◆ WHAT YOU ARE ASKED TO DO ◆
How many lines in the records below include "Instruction"? Answer with the number only.

--- SOURCE DATA ---

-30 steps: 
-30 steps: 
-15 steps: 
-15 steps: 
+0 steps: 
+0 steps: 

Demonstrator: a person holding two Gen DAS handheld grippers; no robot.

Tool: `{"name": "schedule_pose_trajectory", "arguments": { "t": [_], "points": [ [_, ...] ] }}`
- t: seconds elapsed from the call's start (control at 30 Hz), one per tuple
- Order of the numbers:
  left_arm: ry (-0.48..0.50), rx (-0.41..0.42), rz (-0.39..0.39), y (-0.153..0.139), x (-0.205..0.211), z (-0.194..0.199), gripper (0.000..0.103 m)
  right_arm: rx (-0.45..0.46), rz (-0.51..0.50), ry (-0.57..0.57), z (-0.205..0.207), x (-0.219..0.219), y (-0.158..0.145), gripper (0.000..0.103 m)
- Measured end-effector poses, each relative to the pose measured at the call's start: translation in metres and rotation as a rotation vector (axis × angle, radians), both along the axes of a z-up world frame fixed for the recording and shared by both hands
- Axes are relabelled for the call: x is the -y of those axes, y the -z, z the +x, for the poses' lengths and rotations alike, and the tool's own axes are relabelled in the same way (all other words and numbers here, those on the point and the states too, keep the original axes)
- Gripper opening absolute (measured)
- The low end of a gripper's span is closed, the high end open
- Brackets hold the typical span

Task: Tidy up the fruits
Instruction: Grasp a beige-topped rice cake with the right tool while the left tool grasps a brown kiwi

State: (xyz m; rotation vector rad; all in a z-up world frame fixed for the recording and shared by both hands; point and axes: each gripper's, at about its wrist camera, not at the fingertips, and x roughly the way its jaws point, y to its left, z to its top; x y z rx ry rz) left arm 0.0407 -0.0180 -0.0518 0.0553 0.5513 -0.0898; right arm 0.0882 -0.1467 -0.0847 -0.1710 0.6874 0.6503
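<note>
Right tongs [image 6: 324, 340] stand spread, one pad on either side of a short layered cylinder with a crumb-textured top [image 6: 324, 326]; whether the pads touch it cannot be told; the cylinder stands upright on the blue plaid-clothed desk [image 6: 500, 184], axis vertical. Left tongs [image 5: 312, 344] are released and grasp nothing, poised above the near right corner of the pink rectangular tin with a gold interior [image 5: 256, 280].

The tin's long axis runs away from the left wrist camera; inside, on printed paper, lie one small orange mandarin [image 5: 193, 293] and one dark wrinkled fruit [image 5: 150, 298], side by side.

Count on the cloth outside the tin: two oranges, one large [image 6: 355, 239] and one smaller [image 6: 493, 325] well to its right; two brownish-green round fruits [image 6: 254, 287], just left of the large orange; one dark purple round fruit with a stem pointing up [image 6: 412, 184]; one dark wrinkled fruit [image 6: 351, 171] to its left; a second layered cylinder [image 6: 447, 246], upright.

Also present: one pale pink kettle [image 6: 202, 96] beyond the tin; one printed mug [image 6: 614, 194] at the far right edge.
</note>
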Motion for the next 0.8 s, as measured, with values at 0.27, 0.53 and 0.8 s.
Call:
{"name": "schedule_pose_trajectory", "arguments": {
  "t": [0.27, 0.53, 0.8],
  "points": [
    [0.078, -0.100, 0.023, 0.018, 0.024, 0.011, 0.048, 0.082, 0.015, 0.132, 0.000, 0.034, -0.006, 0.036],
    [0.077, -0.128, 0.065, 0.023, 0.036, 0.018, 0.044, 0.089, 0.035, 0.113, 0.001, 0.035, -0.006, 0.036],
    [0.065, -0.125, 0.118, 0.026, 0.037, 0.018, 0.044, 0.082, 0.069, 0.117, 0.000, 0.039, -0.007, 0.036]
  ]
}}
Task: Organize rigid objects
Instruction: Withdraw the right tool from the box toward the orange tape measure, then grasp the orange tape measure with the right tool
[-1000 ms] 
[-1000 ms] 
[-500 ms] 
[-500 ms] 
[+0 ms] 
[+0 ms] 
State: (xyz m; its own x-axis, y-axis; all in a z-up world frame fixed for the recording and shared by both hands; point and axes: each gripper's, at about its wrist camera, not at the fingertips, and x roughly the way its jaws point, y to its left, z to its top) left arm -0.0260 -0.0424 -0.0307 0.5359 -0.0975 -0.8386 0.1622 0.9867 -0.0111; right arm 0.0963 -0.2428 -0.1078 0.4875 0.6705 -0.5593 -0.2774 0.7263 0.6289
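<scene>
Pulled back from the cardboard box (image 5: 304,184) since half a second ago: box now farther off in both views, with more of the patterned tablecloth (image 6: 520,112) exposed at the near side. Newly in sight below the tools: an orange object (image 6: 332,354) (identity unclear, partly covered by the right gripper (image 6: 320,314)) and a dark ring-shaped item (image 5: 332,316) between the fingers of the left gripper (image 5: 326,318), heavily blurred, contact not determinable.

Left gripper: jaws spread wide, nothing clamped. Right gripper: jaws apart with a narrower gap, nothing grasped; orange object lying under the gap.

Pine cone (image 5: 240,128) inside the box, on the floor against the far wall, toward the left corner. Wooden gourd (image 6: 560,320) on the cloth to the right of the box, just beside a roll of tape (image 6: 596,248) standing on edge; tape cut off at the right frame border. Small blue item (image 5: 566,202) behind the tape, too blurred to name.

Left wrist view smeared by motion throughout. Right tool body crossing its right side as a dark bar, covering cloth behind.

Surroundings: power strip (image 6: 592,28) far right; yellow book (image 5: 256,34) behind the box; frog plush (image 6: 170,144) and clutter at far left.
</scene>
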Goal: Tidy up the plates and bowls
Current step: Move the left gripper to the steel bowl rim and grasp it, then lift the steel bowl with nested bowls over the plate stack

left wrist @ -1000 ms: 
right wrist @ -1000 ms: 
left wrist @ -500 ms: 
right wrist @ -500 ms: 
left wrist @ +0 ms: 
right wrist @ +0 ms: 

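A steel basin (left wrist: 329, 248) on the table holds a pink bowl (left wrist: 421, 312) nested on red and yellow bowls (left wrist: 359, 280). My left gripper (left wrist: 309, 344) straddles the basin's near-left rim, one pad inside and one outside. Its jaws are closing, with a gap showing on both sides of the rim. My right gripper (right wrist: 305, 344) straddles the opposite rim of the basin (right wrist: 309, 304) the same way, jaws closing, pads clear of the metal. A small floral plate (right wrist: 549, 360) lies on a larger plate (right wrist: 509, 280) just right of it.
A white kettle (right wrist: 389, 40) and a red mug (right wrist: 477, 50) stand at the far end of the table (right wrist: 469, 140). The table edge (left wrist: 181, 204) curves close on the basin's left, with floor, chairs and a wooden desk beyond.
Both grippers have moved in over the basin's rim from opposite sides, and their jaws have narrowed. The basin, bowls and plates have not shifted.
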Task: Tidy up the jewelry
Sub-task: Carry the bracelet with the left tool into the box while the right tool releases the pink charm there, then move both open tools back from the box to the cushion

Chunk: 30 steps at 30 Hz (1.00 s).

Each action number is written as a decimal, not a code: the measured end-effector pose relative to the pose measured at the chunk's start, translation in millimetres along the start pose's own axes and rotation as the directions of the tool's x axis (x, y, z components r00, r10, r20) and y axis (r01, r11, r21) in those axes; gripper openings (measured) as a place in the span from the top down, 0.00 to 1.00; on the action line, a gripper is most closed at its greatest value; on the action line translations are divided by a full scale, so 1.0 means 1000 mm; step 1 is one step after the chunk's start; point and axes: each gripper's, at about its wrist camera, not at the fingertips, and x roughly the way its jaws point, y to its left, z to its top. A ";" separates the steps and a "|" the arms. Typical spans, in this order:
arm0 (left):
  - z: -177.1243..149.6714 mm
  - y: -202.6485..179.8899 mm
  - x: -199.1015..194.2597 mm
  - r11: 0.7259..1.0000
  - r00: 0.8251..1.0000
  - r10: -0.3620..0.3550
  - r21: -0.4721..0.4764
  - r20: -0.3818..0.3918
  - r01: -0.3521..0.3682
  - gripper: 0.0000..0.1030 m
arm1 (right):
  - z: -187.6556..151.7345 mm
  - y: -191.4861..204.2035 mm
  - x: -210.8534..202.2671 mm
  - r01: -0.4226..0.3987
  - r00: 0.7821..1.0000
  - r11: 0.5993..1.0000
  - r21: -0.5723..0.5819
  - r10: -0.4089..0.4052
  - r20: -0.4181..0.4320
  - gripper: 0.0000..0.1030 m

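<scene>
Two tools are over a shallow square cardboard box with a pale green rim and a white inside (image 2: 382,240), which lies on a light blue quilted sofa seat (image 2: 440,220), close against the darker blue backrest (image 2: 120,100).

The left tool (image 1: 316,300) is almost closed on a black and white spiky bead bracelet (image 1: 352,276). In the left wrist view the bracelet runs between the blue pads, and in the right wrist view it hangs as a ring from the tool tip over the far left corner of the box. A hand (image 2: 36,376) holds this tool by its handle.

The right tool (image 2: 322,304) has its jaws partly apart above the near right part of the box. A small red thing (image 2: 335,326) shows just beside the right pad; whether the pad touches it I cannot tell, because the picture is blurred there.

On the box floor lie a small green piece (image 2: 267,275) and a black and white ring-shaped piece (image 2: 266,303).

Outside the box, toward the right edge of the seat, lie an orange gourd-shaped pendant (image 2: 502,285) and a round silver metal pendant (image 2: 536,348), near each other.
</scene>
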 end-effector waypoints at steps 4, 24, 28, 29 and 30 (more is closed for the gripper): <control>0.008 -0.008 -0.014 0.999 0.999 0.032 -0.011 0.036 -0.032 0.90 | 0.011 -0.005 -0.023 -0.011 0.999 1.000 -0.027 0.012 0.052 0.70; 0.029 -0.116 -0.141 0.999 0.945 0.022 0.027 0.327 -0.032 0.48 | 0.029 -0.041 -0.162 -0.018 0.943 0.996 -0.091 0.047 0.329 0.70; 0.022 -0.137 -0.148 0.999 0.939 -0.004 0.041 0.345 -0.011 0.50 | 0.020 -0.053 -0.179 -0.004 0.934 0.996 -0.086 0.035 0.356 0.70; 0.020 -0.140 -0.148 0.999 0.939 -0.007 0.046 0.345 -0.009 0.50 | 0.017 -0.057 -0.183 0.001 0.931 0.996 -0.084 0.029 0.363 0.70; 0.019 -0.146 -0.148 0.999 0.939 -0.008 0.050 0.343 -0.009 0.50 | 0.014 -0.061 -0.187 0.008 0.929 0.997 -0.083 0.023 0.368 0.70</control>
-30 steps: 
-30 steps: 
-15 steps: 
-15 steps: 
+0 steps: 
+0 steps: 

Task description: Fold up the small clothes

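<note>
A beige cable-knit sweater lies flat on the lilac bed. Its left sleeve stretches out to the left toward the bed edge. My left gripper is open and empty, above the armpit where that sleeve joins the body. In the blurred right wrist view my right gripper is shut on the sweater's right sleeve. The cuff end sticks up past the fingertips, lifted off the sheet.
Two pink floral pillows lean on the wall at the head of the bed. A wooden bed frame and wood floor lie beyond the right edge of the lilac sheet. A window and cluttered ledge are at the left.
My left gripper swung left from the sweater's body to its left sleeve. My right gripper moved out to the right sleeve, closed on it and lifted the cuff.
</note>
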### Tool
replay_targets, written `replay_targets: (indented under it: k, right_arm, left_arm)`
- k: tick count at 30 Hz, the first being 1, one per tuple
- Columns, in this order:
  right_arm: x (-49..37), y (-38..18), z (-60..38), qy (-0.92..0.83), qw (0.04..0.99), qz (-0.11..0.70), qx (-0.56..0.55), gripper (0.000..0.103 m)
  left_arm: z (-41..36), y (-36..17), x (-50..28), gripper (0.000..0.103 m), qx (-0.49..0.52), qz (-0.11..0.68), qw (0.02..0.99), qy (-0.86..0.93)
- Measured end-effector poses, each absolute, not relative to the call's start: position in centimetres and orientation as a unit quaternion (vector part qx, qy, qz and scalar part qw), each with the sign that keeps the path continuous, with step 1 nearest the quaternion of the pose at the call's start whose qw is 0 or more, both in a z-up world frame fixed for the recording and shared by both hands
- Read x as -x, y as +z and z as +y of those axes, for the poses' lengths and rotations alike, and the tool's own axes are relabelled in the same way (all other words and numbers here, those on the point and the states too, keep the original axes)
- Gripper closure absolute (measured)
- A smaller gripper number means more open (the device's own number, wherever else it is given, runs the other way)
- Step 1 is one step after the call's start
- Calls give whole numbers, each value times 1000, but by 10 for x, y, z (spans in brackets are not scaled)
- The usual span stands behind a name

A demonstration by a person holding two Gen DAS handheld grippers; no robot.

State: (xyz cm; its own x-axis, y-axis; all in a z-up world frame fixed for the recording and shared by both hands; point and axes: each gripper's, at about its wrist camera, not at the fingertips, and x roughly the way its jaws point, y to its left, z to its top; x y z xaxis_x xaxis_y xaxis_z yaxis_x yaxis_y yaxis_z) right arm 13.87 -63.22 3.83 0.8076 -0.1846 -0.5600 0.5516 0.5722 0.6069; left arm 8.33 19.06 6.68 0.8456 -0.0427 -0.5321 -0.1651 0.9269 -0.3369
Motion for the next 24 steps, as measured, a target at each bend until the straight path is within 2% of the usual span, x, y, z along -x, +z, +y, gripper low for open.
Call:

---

◆ SOLUTION TO THIS PROBLEM ◆
2